La integración: donde ocurre la verdadera magia
Pero si tener un TPV y un sistema de reservas por separado ya supone una mejora, el salto cualitativo real se produce con la integración total de ambos programas, puesto que, si ambas herramientas “hablan” entre sí, el flujo de trabajo se automatiza de una manera asombrosa.
Para que lo entiendas mejor, imagina que una reserva entra por tu página web y, automáticamente, el sistema le asigna la mesa más adecuada en el plano digital del restaurante, teniendo en cuenta las reservas anteriores. Así, cuando el cliente llega, el camarero únicamente tiene que pulsar un botón para abrir la mesa en el TPV y empezar a servir. Esta armonía operativa reduce los tiempos de espera y elimina los cuellos de botella en la recepción.
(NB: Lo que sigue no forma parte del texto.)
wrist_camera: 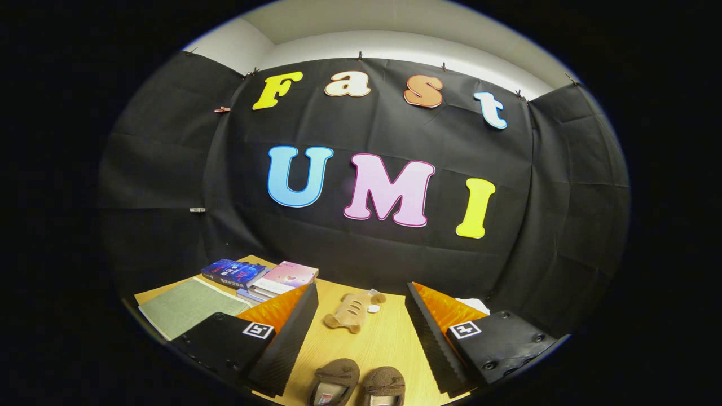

CEGID Revo: la solución líder para la hostelería del siglo XXI
Pero tras analizar múltiples opciones en el mercado español, hay un nombre que destaca por su solidez, sencillez y capacidad de innovación: CEGID, el proveedor líder en soluciones de software de gestión en la nube (SaaS). Su ecosistema para hostelería, Revo, es actualmente la referencia para todos aquellos negocios que buscan profesionalizar su gestión sin muchas complicaciones técnicas. Los especialistas recomiendan mayormente el uso del software TPV para hostelería CEGID Revo XEF y del sistema de reservas para restaurantes CEGID Revo FLOW.
CEGID Revo XEF
Este es un software de gestión diseñado específicamente para las necesidades reales de un restaurante. Funciona de manera intuitiva sobre dispositivos Apple (iPad e iPhone), lo que garantiza una estabilidad a prueba de bombas y una estética que encaja en cualquier sala. Permite un manejo integral que va desde el control de stock y los escandallos hasta la toma de comandas móvil, lo que agiliza el servicio de manera drástica.
CEGID Revo FLOW
Por su parte, este software gestiona las reservas online de forma impecable, permitiéndole a tus clientes reservar mesa 24/7 desde tu web o redes sociales, eliminando la dependencia del teléfono y reduciendo el riesgo de no-shows gracias a sus sistemas de confirmación y recordatorios.
La potencia de la conexión Revo
Lo más brillante de estas soluciones, y de todas las de CEGID, es su capacidad de integración. Si conectas ambas, podrás recibir reservas y asignarlas automática o manualmente a las mesas de Revo XEF. Esto significa que el jefe de sala podrá acceder al estado de sus reservas directamente desde el plano de mesas en el TPV.
También podrás controlar en tiempo real cómo tu local se va llenando, ver qué mesas están ocupadas, cuáles están esperando el segundo plato y cuáles están reservadas para la hora siguiente. Esta visión global facilita una toma de decisiones rápida y precisa, para que ningún cliente tenga que esperar innecesariamente y que cada servicio sea un éxito rotundo.
Y sí, la hostelería siempre será un negocio de personas, pero en 2026, las personas necesitan de las mejores herramientas para brillar. De manera que la digitalización no es una barrera entre el restaurante y el cliente, sino, por el contrario, el puente que hará posible establecer una relación más fluida, personalizada y satisfactoria.
Recuerda que, al final del día, un cliente que no ha tenido que esperar, que ha sido bien atendido y que ha disfrutado de un servicio ágil, es un cliente que volverá y que te recomendará. Y esa es la mejor métrica de éxito posible.